BRIEF :: Write out the stretch of lines below that begins at the line with "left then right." and ends at the line with "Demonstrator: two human", including both, exactly as given and nothing more.

Data excerpts ::
···
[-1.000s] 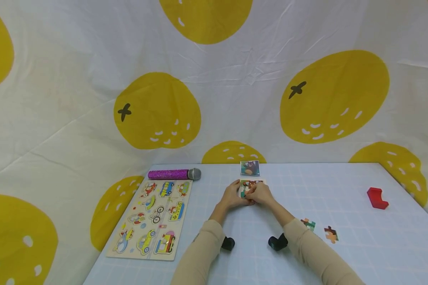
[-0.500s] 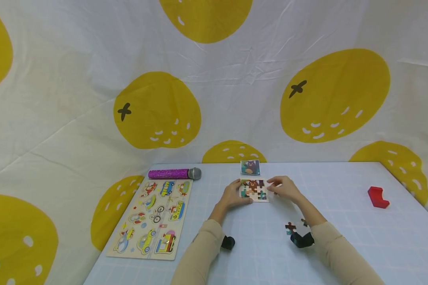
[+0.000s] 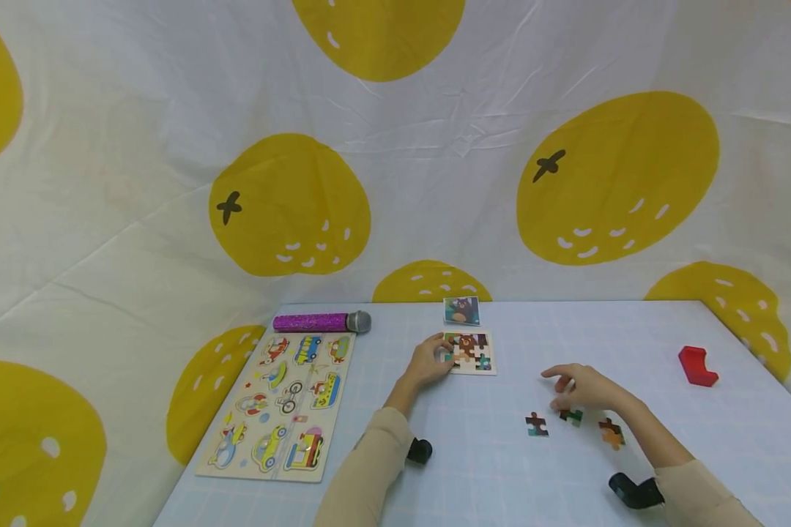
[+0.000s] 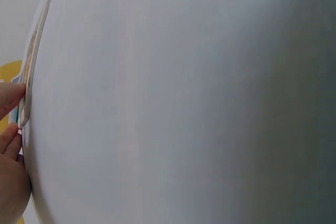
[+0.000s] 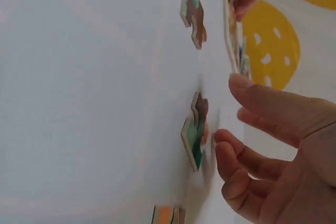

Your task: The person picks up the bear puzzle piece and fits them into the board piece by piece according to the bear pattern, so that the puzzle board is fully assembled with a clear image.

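A small jigsaw puzzle in a pale tray [image 3: 493, 366] lies near the middle of the table, partly filled with a brown bear picture. My left hand [image 3: 428, 362] holds its left side, thumb and fingers at the edge, covering that side in the head view. My right hand [image 3: 587, 386] hovers with loosely bent fingers over a green and brown puzzle piece [image 5: 195, 132], holding nothing. Another loose piece, brown and teal [image 3: 536, 424], lies left of it, and an orange and brown piece [image 3: 611, 435] lies to the right.
A bear picture card [image 3: 461, 311] lies behind the tray. At left are a wooden vehicle puzzle board [image 3: 290, 410] and a purple glitter microphone [image 3: 319, 322]. A red notched block [image 3: 697, 367] sits at far right, and a fruit-print cloth [image 3: 435, 183] hangs behind.
My right hand has left the puzzle tray and swung right and toward me, over the loose pieces. The left hand stays at the tray's left side.
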Tool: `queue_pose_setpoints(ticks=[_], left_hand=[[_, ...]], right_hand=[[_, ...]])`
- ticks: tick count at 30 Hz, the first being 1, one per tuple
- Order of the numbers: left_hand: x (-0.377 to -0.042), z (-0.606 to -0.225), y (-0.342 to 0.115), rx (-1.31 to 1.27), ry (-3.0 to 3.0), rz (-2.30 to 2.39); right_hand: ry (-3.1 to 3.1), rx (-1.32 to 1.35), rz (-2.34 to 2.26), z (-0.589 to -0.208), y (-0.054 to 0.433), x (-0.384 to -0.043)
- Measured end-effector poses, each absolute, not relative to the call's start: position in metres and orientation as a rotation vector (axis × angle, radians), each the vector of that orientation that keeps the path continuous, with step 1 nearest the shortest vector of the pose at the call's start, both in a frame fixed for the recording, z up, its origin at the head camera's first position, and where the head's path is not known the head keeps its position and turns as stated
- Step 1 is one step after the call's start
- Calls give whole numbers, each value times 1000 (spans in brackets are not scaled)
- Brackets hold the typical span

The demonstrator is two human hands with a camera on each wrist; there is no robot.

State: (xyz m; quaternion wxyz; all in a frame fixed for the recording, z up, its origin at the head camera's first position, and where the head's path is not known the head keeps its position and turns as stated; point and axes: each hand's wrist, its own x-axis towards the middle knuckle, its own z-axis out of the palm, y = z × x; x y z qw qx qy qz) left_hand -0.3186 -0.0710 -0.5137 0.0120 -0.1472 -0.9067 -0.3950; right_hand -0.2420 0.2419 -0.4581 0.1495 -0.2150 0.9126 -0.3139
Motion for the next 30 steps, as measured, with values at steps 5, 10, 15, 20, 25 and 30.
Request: queue_pose_setpoints(ticks=[5,10,15,20,25,30], left_hand=[[-317,-513,-74,-492,-2782,-1278],[-317,-514,-74,-512,-2771,-1297],[-317,-514,-73,-503,-2802,-1264],[-315,-511,-73,-515,-2840,-1206],[-311,-509,-72,-514,-2907,-1164],[-308,-505,-75,-526,-2955,-1146]], right_hand=[[2621,-535,-813,-457,246,-230],[2643,-545,-794,-459,242,-224],[2665,-525,-833,-462,241,-225],[2647,-580,-894,-462,244,-230],[2638,-627,-1158,-461,242,-239],[2530,-490,-1625,-447,233,-247]])
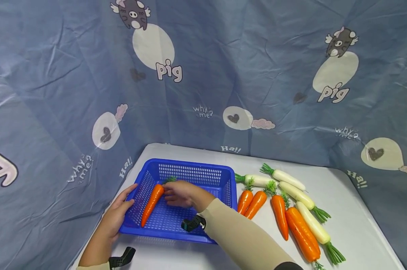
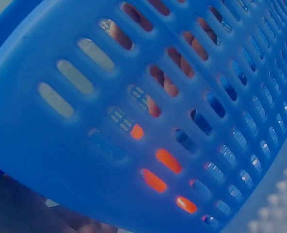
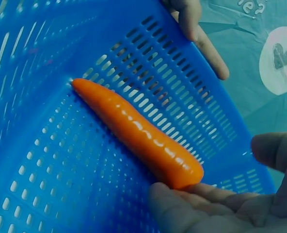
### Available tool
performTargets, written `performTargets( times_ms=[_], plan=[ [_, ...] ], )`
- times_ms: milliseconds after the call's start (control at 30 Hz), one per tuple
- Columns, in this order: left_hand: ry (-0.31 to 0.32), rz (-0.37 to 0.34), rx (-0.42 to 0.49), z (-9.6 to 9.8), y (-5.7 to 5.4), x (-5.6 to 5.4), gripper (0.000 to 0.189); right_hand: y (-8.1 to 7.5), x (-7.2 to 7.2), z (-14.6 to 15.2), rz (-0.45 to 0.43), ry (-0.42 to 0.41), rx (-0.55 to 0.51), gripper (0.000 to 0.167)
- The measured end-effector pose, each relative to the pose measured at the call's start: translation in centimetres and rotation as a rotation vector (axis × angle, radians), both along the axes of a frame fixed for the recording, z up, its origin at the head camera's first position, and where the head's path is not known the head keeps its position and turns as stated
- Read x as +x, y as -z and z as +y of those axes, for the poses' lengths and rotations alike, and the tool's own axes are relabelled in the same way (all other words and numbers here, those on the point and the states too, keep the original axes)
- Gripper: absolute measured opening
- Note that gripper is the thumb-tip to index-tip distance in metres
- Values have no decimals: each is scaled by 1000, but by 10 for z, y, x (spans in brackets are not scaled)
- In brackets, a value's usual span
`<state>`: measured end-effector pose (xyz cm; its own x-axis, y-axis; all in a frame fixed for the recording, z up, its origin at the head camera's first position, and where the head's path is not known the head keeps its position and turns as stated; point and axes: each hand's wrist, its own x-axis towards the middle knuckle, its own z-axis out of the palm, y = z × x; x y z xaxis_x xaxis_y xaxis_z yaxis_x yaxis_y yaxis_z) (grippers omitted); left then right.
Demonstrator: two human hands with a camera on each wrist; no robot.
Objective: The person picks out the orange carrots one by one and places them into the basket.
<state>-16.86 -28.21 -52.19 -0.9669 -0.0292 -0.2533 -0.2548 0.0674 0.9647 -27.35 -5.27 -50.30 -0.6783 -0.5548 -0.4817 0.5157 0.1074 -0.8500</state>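
A blue plastic basket with slotted walls stands on the white surface. One orange carrot lies in it along the left wall, narrow tip toward the near left corner. My left hand holds the basket's left rim. Inside the basket my right hand is at the carrot's thick end. The right wrist view shows the fingertips of that hand touching the carrot, with the thumb held apart from it. In the left wrist view, orange bits of the carrot show through the basket wall's slots.
Right of the basket lie several more carrots and white radishes with green tops, on the white table. A blue printed cloth hangs behind and at the sides.
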Motion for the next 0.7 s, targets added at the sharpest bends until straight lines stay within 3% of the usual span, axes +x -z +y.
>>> performTargets(
  times_ms=[267,467,600,700],
  plan=[
    [7,7,13,0,0,1,57,-8,2,3,32,63,47,49],
    [5,8,17,-1,0,1,57,-17,7,13,75,92,14,49],
    [6,10,4,0,1,0,57,-23,8,24,124,112,-5,43],
    [5,18,0,0,2,0,57,-26,8,33,178,83,-10,40]
  ],
)
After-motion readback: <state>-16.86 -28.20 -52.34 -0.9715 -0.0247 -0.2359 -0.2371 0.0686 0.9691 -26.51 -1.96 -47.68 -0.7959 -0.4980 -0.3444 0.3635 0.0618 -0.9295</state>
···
RESULT OF THE EXERCISE ::
`<state>`: measured end-effector pose (xyz cm; its own x-axis, y-axis; all in a frame fixed for the recording, z up, its origin at the head camera's first position, and where the head's path is not known the head keeps its position and turns as stated; point and axes: each hand's wrist, its own x-axis towards the middle knuckle, its own z-axis out of the palm, y = z × x; x y z xaxis_x xaxis_y xaxis_z yaxis_x yaxis_y yaxis_z) (grippers omitted); left then right.
Demonstrator: two human hands with a camera on each wrist; no robot.

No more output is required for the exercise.